The Variation of End-to-End: Fewer Opportunities for Latecomers

Before entering large-scale promotion, the next-generation end-to-end solution still faces very realistic challenges.

On the one hand, the current vehicle-end chip hardware is not sufficient to support the deployment of the multimodal large model. Some industry insiders told 36Kr Auto that after combining the end-to-end and VLM models, the vehicle-end model parameters become larger, requiring not only efficient real-time reasoning ability, but also the ability of the large model to understand the complex world and give suggestions, which has quite high requirements for the vehicle-end chip hardware.

Currently, the computing power hardware for high-level intelligent driving is basically two NVIDIA OrinX chips, with a computing power of 508 Tops. Some industry insiders said that the current computing power of the vehicle-end is difficult to support the deployment of the VLA model.

However, NVIDIA's latest generation of vehicle-mounted AI chip Thor is expected to change this situation. The single-chip AI computing power of Thor is 1000 Tops, and it has good support for AI, large models and other computing powers.

However, people in contact with NVIDIA told 36Kr Auto that the NVIDIA Thor chip is likely to be delayed for release next year, and the 700 Tops computing power version is expected to be launched first in the first half of the year. But a 700 Tops computing power chip may also not be able to support the VLA model, and the cost of two Thor chips is much higher.
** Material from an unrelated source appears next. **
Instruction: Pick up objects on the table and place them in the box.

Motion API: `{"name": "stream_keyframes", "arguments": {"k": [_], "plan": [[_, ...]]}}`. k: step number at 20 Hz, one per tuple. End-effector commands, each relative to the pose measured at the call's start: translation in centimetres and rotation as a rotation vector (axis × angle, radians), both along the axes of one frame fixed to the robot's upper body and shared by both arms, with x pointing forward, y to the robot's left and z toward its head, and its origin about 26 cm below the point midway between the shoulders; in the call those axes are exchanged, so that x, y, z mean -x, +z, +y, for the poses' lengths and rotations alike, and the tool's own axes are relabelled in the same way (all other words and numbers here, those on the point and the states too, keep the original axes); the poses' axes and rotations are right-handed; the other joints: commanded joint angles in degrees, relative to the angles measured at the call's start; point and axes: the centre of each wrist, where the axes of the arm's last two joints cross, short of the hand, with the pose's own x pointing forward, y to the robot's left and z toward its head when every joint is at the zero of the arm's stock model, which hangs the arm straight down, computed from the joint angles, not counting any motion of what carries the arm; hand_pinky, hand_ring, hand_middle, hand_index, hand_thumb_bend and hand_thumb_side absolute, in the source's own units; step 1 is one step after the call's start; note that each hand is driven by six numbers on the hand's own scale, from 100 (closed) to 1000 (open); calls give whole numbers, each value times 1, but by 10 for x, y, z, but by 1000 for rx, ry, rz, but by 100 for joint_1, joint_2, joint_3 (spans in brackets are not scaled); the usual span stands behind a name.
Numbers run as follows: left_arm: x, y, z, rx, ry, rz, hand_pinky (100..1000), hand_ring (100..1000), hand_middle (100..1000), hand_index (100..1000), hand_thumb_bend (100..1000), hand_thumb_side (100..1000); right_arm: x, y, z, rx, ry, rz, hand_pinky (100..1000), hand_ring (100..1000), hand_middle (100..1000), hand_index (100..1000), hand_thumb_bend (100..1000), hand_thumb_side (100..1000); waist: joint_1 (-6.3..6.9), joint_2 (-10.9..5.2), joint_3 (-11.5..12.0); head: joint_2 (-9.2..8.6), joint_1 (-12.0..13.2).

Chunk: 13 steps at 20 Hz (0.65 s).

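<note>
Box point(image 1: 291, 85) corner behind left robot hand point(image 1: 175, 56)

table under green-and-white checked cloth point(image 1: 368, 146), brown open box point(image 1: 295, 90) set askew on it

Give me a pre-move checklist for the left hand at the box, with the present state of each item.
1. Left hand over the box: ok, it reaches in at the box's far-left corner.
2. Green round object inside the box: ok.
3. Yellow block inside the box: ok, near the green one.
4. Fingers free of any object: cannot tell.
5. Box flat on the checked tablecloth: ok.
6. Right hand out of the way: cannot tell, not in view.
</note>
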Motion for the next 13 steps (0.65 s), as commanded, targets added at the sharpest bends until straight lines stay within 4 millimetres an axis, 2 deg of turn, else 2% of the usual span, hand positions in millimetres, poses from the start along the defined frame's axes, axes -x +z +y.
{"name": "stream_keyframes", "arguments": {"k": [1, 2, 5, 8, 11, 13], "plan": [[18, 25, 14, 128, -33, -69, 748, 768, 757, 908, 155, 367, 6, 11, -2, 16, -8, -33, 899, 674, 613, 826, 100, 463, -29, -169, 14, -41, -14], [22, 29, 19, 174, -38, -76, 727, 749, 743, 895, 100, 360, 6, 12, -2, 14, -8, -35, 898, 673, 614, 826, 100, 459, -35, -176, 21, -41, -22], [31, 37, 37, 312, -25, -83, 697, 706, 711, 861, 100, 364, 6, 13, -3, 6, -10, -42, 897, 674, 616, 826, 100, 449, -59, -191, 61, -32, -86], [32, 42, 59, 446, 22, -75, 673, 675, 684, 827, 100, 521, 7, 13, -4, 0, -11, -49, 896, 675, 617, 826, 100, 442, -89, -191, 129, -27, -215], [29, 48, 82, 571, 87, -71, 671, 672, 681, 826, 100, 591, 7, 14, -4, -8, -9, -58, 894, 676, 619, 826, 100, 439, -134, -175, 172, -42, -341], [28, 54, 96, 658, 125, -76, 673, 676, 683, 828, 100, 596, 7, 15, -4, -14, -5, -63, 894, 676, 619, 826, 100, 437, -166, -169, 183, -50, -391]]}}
The challenges of the mass production time and cost of NVIDIA's chips lie in front of automotive companies. For this reason, some new forces that develop their own chips are also closely following the chip progress. According to 36Kr Auto, the VLA model of a leading new force is expected to be officially implemented in vehicles in 2026. "By then, combined with the self-developed high-computing power chip, the effect of VLA will be more amazing," the above industry insider said.

Fortunately, under the VLA model architecture, the challenges in data do not increase suddenly.

Some industry insiders told 36Kr that on the basis of end-to-end, the VLA model integrates the visual language model and the action model. But the data of the multimodal large model is not difficult to obtain, and the already open-source large models and the existing general language on the Internet may all become the nutrients of the intelligent driving multimodal large model.

What is more challenging is how to deeply integrate the data and information of end-to-end and the multimodal large model. This tests the model framework definition ability and the rapid iteration ability of the top intelligent driving teams.

These all determine that the VLA model will not enter the mass production stage of intelligent driving too quickly.

However, the sudden upgrade and competition variation of the technical route have set a higher threshold for players who have not yet exerted their strength in end-to-end, and the opportunities for latecomers to gain an advantage are even rarer.